TASK OBJECTIVE: The lines needed are those from the start of the records through the line holding "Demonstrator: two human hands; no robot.", each copied exactly.

Data items:
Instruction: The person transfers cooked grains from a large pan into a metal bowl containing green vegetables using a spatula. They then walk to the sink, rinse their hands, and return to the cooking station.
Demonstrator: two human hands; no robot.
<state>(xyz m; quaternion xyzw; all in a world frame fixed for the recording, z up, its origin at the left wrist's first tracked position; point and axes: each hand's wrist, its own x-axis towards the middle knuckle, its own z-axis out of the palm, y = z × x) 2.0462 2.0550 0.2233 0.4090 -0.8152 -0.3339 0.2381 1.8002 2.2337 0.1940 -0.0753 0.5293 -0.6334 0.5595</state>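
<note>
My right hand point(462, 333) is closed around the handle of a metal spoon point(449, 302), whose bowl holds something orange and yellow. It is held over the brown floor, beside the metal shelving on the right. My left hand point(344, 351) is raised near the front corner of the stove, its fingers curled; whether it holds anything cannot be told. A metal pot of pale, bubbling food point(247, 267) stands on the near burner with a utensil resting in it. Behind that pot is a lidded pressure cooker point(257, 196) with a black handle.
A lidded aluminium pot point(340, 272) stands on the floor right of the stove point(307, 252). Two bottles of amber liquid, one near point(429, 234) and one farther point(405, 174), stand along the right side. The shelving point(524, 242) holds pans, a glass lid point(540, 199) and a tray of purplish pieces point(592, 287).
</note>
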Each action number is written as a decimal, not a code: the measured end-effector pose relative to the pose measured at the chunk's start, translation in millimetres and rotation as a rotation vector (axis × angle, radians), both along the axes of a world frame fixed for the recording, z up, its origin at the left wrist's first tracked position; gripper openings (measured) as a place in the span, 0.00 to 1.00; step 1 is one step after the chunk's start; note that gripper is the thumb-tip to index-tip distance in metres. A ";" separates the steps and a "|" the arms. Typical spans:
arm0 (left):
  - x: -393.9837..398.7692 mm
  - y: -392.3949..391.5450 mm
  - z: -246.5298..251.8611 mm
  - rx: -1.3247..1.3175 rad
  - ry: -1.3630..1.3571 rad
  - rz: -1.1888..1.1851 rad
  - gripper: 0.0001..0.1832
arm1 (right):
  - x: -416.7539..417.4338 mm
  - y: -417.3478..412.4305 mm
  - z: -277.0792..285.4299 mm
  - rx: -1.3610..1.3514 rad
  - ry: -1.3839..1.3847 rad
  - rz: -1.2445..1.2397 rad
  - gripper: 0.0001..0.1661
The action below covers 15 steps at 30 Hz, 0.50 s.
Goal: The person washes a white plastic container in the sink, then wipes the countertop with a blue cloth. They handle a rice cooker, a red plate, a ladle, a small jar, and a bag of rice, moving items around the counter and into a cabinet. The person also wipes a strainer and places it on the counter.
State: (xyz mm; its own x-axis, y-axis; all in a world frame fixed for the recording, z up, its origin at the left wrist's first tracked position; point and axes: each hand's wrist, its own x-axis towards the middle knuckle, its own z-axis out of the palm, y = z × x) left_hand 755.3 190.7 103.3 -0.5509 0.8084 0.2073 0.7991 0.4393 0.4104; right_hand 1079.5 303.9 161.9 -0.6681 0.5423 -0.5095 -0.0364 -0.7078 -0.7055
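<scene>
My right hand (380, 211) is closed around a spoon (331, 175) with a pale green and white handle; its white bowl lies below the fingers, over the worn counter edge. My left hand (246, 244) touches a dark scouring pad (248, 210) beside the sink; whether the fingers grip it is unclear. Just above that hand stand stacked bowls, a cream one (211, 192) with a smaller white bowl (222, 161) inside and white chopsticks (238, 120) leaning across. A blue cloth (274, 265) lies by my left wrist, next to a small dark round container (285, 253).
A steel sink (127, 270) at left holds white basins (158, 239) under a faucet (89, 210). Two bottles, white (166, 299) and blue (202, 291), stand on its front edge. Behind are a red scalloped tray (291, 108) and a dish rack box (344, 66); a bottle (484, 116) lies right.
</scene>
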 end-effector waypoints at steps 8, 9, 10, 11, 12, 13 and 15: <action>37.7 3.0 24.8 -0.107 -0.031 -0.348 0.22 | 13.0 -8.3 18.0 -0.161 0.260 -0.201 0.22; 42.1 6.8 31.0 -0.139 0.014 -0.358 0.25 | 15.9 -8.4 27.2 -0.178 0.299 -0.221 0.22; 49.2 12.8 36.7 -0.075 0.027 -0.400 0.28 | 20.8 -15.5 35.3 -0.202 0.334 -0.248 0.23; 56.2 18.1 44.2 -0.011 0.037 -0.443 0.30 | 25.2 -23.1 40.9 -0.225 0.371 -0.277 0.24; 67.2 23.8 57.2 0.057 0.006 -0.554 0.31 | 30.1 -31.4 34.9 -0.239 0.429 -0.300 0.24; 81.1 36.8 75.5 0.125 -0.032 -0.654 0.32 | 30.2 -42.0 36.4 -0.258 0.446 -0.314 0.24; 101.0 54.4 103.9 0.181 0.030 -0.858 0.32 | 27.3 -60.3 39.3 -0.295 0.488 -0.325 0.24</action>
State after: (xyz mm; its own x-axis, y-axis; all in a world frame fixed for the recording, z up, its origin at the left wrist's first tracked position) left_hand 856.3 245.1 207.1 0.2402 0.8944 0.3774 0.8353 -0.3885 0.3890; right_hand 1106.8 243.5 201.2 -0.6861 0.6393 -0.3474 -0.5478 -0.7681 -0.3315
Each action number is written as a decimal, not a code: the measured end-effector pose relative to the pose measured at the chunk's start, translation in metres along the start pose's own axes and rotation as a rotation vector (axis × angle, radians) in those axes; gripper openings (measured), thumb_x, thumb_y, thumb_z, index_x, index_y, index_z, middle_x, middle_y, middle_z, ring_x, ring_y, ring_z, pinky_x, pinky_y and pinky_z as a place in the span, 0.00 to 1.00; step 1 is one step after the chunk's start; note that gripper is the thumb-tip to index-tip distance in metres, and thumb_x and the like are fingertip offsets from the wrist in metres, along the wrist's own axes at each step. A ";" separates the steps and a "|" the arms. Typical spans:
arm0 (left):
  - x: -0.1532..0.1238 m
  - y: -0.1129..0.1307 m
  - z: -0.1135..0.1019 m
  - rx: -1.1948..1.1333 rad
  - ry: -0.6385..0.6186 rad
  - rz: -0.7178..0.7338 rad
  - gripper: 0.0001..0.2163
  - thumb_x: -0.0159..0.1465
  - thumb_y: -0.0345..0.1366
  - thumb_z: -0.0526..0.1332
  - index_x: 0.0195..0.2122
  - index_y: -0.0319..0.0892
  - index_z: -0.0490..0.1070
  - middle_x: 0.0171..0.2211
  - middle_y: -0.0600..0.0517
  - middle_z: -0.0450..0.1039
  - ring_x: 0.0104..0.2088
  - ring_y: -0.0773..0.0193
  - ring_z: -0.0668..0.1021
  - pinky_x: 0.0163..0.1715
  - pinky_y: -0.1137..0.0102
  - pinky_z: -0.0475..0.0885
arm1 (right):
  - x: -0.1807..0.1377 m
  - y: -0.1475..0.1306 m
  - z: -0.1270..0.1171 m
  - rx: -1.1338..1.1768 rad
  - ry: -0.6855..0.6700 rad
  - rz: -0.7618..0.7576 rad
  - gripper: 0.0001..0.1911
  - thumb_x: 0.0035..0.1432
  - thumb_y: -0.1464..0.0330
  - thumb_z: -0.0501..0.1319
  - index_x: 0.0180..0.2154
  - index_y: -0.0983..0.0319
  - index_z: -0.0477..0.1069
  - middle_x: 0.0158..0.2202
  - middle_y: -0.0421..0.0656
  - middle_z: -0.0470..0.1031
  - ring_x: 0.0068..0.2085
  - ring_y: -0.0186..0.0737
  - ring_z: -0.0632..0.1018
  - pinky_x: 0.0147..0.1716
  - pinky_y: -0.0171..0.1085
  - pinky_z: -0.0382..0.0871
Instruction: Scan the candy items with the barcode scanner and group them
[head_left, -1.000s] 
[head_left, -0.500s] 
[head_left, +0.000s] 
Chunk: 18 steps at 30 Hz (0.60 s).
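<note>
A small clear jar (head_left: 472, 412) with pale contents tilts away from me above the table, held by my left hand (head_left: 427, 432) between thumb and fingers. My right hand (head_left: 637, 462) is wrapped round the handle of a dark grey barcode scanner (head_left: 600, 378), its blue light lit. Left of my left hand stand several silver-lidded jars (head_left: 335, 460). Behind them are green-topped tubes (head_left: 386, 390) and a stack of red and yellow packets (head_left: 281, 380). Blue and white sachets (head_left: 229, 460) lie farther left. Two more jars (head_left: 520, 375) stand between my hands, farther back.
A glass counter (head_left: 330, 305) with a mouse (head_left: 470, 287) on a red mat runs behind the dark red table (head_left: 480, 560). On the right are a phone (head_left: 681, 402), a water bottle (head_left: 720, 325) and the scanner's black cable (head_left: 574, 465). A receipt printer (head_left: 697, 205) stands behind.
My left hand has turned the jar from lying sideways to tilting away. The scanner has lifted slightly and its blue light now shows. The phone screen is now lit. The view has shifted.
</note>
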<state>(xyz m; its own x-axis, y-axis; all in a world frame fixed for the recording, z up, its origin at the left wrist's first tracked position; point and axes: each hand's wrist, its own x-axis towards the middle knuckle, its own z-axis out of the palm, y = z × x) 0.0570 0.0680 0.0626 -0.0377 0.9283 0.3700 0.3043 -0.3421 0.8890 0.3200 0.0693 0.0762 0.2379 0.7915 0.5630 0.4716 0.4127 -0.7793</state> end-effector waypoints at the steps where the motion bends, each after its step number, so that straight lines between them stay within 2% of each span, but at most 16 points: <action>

EXERCISE OUTPUT:
Instruction: The person transfers cooked grains from a large pan into a metal bowl containing green vegetables using a spatula. They then walk to the sink, rinse their hands, and return to the cooking station.
Demonstrator: two human hands; no robot.

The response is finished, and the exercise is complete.